東北大学の研究グループによれば,人工知能の一つである機械学習の手法を活用し,自閉スペクトラム症(ASD)が異種の疾患の集合体である可能性があることを世界で初めて発見したとのことです。
自閉スペクトラム症(ASD)は、症状などの表現型の点からも遺伝的要因の点からも極めて多様なものであることが指摘されてきました。ASDの主な特徴は、常同行動とコミュニケーション障害ですが、ASDには音への過敏や統合運動障害など他にも多くの症状を示す場合があります。遺伝的要因に関しては、現在のところ1,000を超える候補遺伝子が報告されていますが、ASDのリスク増加を十分に説明する遺伝的変異は特定されていません。

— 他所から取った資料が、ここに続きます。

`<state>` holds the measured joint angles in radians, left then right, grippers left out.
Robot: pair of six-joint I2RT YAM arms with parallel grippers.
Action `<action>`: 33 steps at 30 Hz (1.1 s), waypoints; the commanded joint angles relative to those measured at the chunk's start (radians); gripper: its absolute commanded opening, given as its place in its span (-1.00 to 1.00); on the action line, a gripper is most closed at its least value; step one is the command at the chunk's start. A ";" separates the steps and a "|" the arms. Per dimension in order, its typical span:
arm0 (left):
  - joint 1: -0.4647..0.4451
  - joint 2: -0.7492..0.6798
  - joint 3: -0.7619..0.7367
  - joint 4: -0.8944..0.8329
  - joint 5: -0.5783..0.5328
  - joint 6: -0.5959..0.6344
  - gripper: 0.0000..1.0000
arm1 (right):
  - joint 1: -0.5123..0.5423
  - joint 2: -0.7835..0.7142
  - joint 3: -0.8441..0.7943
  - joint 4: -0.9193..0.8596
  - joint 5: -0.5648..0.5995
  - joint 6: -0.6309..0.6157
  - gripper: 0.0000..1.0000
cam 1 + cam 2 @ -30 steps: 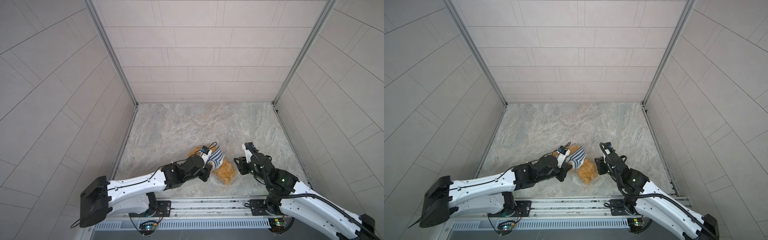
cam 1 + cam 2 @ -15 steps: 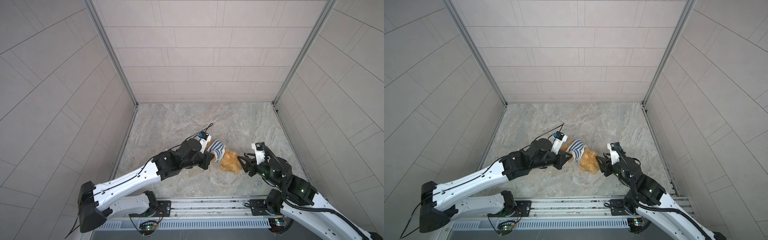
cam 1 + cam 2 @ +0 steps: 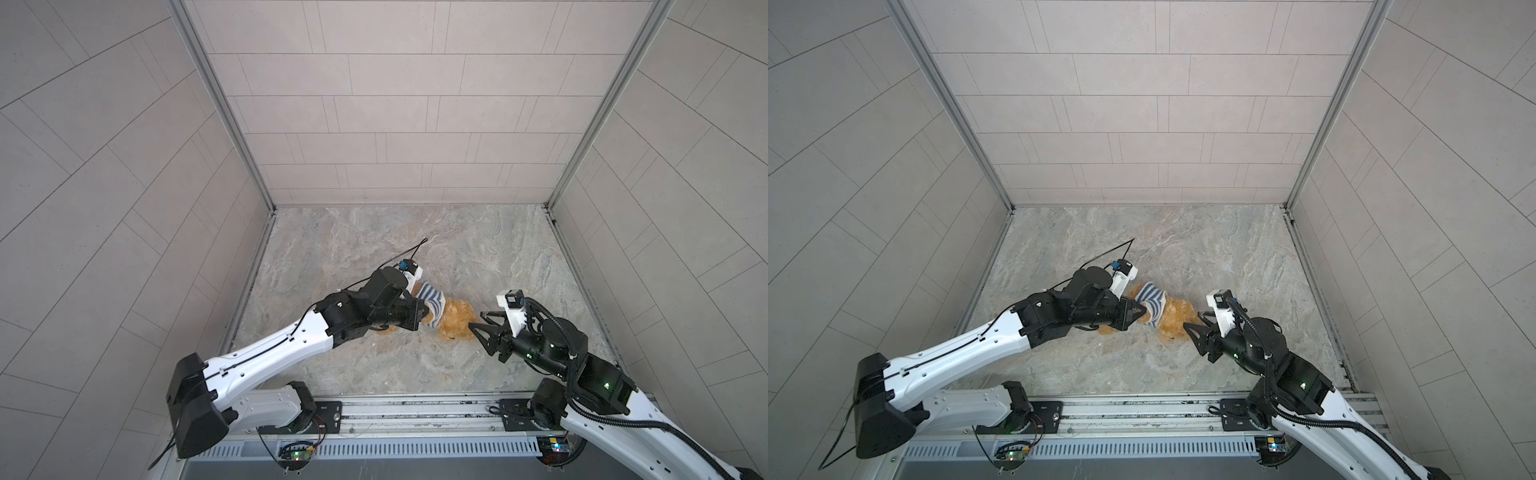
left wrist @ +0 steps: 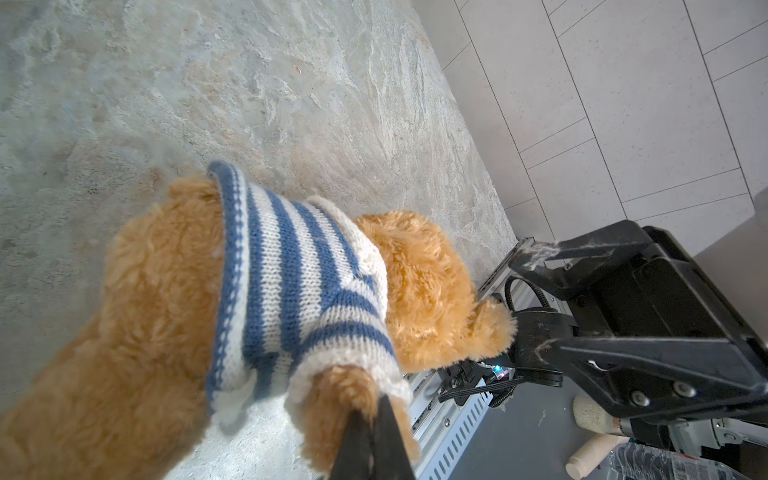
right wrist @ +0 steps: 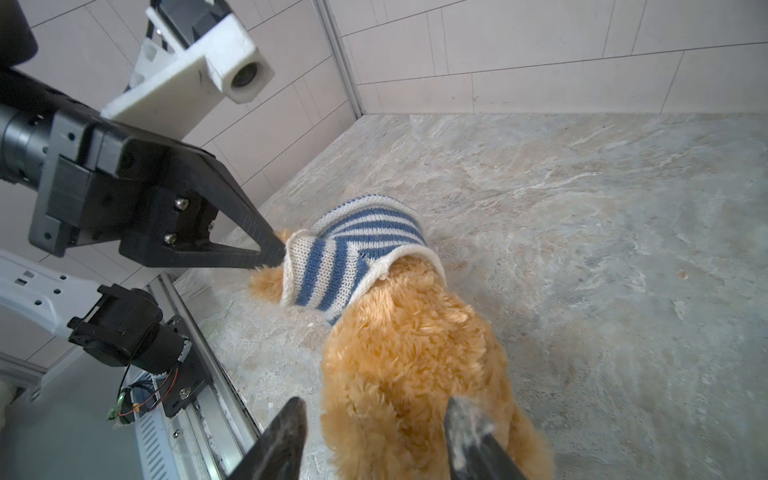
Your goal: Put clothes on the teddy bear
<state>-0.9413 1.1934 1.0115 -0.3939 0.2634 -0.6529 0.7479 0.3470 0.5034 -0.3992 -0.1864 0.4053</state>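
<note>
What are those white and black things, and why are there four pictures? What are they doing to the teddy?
They are two robot arms. Two pictures look down from above; two come from little cameras on the arms' wrists. On the stone table lies a teddy bear, wearing a blue-and-white striped sweater. The left arm has its jaws shut on the bear's paw, which pokes out of a sleeve. The right arm has its jaws open on either side of the bear's head, not holding it.

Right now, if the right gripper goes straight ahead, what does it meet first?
The teddy bear, directly ahead of the open right gripper; probably its head, though depth is unclear.
</note>
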 commanded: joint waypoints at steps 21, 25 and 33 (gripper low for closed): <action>0.029 -0.011 0.003 0.069 0.057 -0.021 -1.00 | 0.027 0.107 -0.066 0.079 -0.048 -0.046 -0.40; 0.030 -0.014 -0.002 0.078 0.066 -0.028 -1.00 | 0.034 0.122 -0.068 0.092 -0.050 -0.045 -0.51; 0.030 -0.020 -0.022 0.092 0.101 -0.036 -1.00 | 0.050 0.157 -0.081 0.151 -0.039 -0.045 -0.52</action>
<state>-0.9154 1.1992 0.9943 -0.3573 0.3359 -0.6888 0.7902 0.4908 0.4343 -0.3031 -0.2344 0.3668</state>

東北大学大学院医学系研究科の栗山進一教授を中心とする研究グループは、表現型の変数を適切に組み合わせてASD患者をグループ化(クラスタリング)すると、遺伝的感受性因子を特定するチャンスが増える可能性があることに着目し、人工知能の一つである機械学習の手法を活用して、ASDが異種の疾患の集合体である可能性があることを世界で初めて発見しました。クラスター分析とゲノムワイド関連解析(GWAS)の組み合わせアプローチはわたしたちの知る限りでは、ASD等の疾患に適用した初めての試みです。
一口に「自閉症」と言っても,典型的症状はあるにせよ,本当に人によってまったく態様が異なるものだと感じているので,こういったアプローチも大いに気になるところです。